Baggiana di fave “alla Felici”

Pasticciata

Tenere a bagno in acqua e sale, per una notte, fave secche decorticate. Sciacquarle accuratamente e cuocerle a fuoco bassissimo, in un tegame di coccio, con acqua, sale, pepe e un cucchiaio dʼolio dʼoliva extravergine di prima spremitura. Rimestare di tanto in tanto per evitare che attacchino e, se necessario, versare un altro poʼ dʼacqua. A parte, affettare la parte bianca di alcuni porri e soffriggerla dolcemente in olio dʼoliva. Salare e pepare. Far rinvenire dellʼuvetta in acqua tiepida, pestarla nel mortaio e aggiungerla ai porri. Bagnare con poco aceto, mescolare e terminare la cottura dopo cinque minuti. Disporre nei piatti fondi le fave, che saranno diventate una purea, e condirle con la salsa agrodolce di porri, uvetta e aceto.

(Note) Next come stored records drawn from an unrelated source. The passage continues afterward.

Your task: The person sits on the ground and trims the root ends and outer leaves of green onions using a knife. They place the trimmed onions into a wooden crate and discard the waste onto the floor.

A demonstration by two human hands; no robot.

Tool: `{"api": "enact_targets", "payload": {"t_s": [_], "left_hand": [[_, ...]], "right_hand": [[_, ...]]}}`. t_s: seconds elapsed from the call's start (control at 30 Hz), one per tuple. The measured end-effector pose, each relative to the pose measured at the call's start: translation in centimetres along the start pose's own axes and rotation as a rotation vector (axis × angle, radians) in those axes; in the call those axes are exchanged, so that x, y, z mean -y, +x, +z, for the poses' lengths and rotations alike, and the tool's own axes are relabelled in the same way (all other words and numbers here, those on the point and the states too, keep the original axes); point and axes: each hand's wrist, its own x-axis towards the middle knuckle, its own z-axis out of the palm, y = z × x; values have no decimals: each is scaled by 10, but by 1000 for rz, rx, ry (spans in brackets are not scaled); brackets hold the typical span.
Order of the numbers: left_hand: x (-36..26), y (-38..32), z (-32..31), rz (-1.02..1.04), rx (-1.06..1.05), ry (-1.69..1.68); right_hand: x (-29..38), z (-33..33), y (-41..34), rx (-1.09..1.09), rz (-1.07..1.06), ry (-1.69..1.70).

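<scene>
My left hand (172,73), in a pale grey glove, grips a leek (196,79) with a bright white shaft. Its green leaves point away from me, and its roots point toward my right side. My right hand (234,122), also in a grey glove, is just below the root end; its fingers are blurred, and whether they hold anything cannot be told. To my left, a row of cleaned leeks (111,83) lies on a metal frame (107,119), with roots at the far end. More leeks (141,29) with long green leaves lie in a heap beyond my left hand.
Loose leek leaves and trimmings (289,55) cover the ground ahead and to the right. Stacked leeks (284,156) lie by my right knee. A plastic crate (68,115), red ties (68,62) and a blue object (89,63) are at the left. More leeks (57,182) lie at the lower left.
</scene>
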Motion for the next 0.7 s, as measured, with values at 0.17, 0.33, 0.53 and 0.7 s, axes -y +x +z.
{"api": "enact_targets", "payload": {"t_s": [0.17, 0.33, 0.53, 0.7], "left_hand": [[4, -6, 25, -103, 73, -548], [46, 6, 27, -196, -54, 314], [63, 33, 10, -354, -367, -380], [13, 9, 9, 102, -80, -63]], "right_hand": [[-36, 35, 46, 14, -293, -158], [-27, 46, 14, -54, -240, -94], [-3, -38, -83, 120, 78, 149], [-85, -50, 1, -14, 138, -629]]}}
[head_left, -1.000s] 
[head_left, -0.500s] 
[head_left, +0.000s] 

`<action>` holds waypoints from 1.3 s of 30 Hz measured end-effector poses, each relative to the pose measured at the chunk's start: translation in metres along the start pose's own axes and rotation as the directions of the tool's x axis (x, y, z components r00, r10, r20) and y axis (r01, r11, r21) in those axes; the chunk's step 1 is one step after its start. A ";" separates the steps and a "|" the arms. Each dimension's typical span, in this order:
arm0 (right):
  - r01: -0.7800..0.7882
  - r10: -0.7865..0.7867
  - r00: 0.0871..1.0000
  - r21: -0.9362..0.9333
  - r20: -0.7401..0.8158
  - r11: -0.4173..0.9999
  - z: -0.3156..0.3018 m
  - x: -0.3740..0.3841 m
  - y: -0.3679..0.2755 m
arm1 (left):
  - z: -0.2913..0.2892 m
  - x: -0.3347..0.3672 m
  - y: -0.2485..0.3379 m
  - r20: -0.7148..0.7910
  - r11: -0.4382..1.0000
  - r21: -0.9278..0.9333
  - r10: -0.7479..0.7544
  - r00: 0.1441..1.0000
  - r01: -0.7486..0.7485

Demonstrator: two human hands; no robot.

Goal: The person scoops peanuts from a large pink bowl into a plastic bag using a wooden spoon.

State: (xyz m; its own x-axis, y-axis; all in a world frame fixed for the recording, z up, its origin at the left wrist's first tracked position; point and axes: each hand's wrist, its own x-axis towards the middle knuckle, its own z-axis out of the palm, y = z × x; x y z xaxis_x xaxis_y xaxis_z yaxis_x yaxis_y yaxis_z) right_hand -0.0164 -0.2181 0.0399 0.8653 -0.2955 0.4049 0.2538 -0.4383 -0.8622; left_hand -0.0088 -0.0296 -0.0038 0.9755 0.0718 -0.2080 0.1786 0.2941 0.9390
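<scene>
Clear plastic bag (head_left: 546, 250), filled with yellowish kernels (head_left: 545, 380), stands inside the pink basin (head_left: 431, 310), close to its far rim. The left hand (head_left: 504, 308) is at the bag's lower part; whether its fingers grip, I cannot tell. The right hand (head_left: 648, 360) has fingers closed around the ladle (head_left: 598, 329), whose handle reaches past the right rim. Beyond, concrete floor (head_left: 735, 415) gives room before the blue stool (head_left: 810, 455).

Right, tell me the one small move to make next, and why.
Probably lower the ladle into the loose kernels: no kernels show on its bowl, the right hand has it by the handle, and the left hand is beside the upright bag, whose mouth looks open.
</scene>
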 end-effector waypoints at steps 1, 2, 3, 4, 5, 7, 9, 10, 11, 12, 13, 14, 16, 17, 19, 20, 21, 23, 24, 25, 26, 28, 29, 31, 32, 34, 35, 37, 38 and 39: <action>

Steccare un girello intero di vitellone con lardelli, chiodi di garofano, aglio, sale e pepe. Legare il pezzo di carne ben stretto con lo spago. In un tegame di terracotta soffriggere un trito di cipolla, sedano e carota in olio dʼoliva; adagiarvi la carne e rosolarla da tutti i lati. Salare, pepare e bagnare con vino rosso Þn quasi a coprire la carne. Coprire il tegame con il coperchio e cuocere a fuoco bassissimo per alcune ore, evitando accuratamente che la carne si attacchi al fondo. Quando il vino sarà evaporato, aggiungere conserva di pomodoro diluita in acqua o brodo. Affettare la pasticciata e servirla dopo averla irrorata col fondo di cottura.

La ricetta del piatto è desunta dalla descrizione, relativamente dettagliata, che ne dà Costanzo Felici nella sua “lettera sulle insalate” (cit., p. 129).

Pollo in potacchio Tagliare il pollo in un decina di pezzi. Soffriggere in olio dʼoliva, in un tegame di terracotta, cipolla affettata e alcuni spicchi dʼaglio schiacciati. Gettare i pezzi di pollo e rosolarli da tutte le parti. Salare, pepare, colorire con non molto concentrato o salsa di pomodoro, quindi sfumare con vino bianco secco. Continuare la cottura a fuoco dolce per unʼora abbondante. A metà cottura aromatizzare con rosmarino. Ricetta feretrana registrata da Graziano Pozzetto (P, p. 37). Nella ricetta del coniglio “in potacchio” pubblicata da Valentini (VL, p. 106) è presente una fetta di pancetta tagliata a dadini e manca invece il concentrato (o la salsa) di pomodoro.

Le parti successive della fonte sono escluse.